O filme nos apresenta principalmente a duas pessoas que se sentem deslocadas no lugar em que vivem. Ana (Ana Cabral) se descobre lésbica; seu amigo Luís (Ruben Pimenta) procura explicitar sua sexualidade naquela ilha tão tradicional e tão católica. (A propósito, que cena bonita, a de Ana conversando com o padre da igreja sobre os seus quereres.) Está em Ana o melhor do filme, as cenas mais sensíveis, com seu sorriso surgindo ao se ver feliz ao lado de outra moça numa festa, uma amiga que viera do Canadá.

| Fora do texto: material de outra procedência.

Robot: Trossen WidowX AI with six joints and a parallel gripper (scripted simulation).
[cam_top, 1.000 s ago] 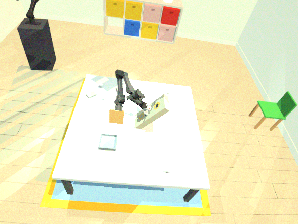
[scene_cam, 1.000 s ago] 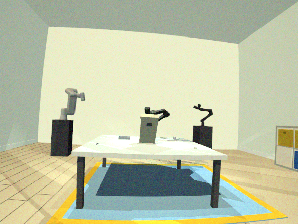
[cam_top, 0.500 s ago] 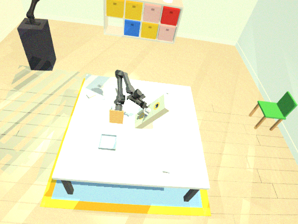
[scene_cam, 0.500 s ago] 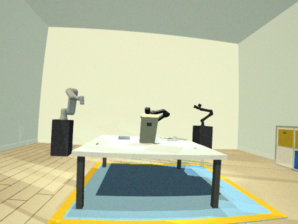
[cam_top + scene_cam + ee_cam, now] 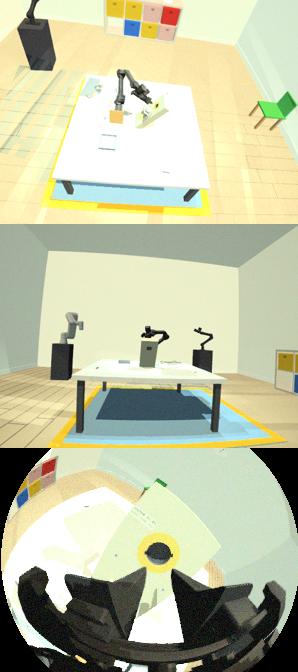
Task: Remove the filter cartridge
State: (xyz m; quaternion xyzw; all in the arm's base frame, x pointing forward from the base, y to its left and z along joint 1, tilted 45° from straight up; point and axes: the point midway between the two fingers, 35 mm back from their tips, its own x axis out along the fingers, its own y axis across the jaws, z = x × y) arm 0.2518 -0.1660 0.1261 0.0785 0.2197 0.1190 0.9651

E há algumas canções que chamam a atenção. A deliciosa "Que Venha Depressa a Noite" antecipa um momento especialmente feliz das duas moças. Como o filme estende bastante o momento do beijo, gerando cera tensão, quando ele chega, o contentamento é imenso. Outra coisa que o filme apresenta muito bem são os sentimentos contraditórios que os jovens queer nutrem pela religião católica. O catolicismo é apresentado no filme com essa dualidade: tem a beleza da tradição e da devoção e é também ferramenta de prisão, limitação. O fato de a história se passar numa ilha, a ilha de São Miguel, no arquipélago de Açores, não é gratuito. E os jovens, ao mesmo tempo que se sentem enclausurados, tendo como válvula de escape seus encontros noturnos, procuram fazer o caminho inusitado de integrarem uma procissão. 

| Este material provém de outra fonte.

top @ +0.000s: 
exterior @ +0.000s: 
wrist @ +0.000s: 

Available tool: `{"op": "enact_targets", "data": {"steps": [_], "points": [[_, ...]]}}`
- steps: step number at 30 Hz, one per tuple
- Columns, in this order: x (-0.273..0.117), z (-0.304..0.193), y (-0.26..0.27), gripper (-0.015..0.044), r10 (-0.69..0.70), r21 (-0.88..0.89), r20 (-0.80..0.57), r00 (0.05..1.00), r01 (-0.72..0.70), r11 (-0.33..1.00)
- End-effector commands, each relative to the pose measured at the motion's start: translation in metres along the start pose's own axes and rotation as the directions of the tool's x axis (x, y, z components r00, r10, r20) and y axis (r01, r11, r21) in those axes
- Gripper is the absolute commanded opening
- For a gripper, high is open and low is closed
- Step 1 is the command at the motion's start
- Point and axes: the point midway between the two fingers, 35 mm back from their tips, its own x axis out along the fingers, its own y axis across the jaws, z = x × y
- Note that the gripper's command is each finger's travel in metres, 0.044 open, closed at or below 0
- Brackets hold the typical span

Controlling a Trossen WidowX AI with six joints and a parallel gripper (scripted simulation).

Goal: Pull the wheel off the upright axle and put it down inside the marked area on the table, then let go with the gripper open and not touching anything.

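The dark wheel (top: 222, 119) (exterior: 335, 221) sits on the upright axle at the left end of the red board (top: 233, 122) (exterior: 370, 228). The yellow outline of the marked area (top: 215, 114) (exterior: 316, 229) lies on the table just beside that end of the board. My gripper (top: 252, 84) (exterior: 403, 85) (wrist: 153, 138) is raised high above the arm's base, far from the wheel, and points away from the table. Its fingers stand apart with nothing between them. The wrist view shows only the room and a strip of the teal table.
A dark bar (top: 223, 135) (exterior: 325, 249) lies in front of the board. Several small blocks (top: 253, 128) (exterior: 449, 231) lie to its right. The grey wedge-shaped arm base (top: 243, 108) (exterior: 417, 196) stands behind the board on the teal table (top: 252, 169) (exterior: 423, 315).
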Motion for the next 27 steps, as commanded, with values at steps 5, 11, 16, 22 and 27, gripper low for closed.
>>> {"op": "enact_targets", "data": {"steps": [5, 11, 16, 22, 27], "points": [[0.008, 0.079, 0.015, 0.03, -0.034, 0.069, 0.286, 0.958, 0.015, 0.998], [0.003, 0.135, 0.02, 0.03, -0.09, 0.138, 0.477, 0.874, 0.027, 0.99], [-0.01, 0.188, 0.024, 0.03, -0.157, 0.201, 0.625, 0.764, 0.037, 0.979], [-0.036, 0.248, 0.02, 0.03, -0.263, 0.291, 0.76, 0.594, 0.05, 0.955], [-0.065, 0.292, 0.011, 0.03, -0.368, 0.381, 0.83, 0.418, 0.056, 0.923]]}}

E esse talvez seja o caminho que o filme encontra mais próximo de uma inclusão, por mais que o encerramento dessa trajetória dos dois personagens se dê de fato em saírem da ilha e viverem uma nova vida. A diretora, inclusive, ainda nos brinda com outra canção muito simbólica de despedida, a clássica “Porque Te Vás”, performada aqui pelo duo belga Vive la Fête. A canção, eu conheci primeiramente pela gravação do Pato Fu, mas ela aparece também em CRÌA CUERVOS, de Carlos Saura, filme, aliás, que eu me devo ver desde o comecinho de minha cinefilia. Mas isso já é outra história.

+ DOIS FILMES

LUZ NOS TRÓPICOS

Ver LUZ NOS TRÓPICOS (2020) é uma experiência única e se o filme não fosse tão longo e a vida tão curta eu arriscaria vê-lo novamente em busca de novas percepções. Em certos momentos, o filme funcionou muito bem para mim; noutros, nem tanto. Ao ver a beleza das águas e das árvores fiquei pensando no quanto o cinema, além de estar quase sempre adotando um pensamento eurocêntrico, também não se preocupa em mostrar a exuberância da natureza e a riqueza dos povos que contribuem para sua manutenção. Não que essa seja exatamente a função ou o interesse de Paula Gaitán. Na verdade, eu saí da sessão mais com questionamentos (de escolhas e até de "narrativa") do que com o espírito iluminado. Há trechos repetidos sobre a aurora e o crepúsculo que me chamaram a atenção pela ênfase e sei que há um simbolismo importante frente à toda a jornada apresentada nas 4h19min de duração da obra.

EAMI

Desde o início senti dificuldade de me conectar com EAMI (2022), embora tenha admirado com frequência as imagens e o som, que chamam a atenção logo de cara. Fiquei o tempo todo pensando no quanto esse é um tipo de filme que necessita de um dia especial para ser apreciado, já que se trata de cinema-poesia, quando o que mais vemos é cinema-prosa. Desse modo, talvez saber um pouco mais sobre os povos Ayoreo-Totobiegosode e sua luta possa auxiliar na necessária conexão. Filmes sobre lutas de povos indígenas costumam sempre me deixar deprimido. No caso deste trabalho da diretora paraguaia Paz Encina, a opção por um registro mais poético e que exige mais do espectador acabará restringindo sua audiência. Não que isso seja um problema para a obra de arte em si. Apenas o é para seu alcance.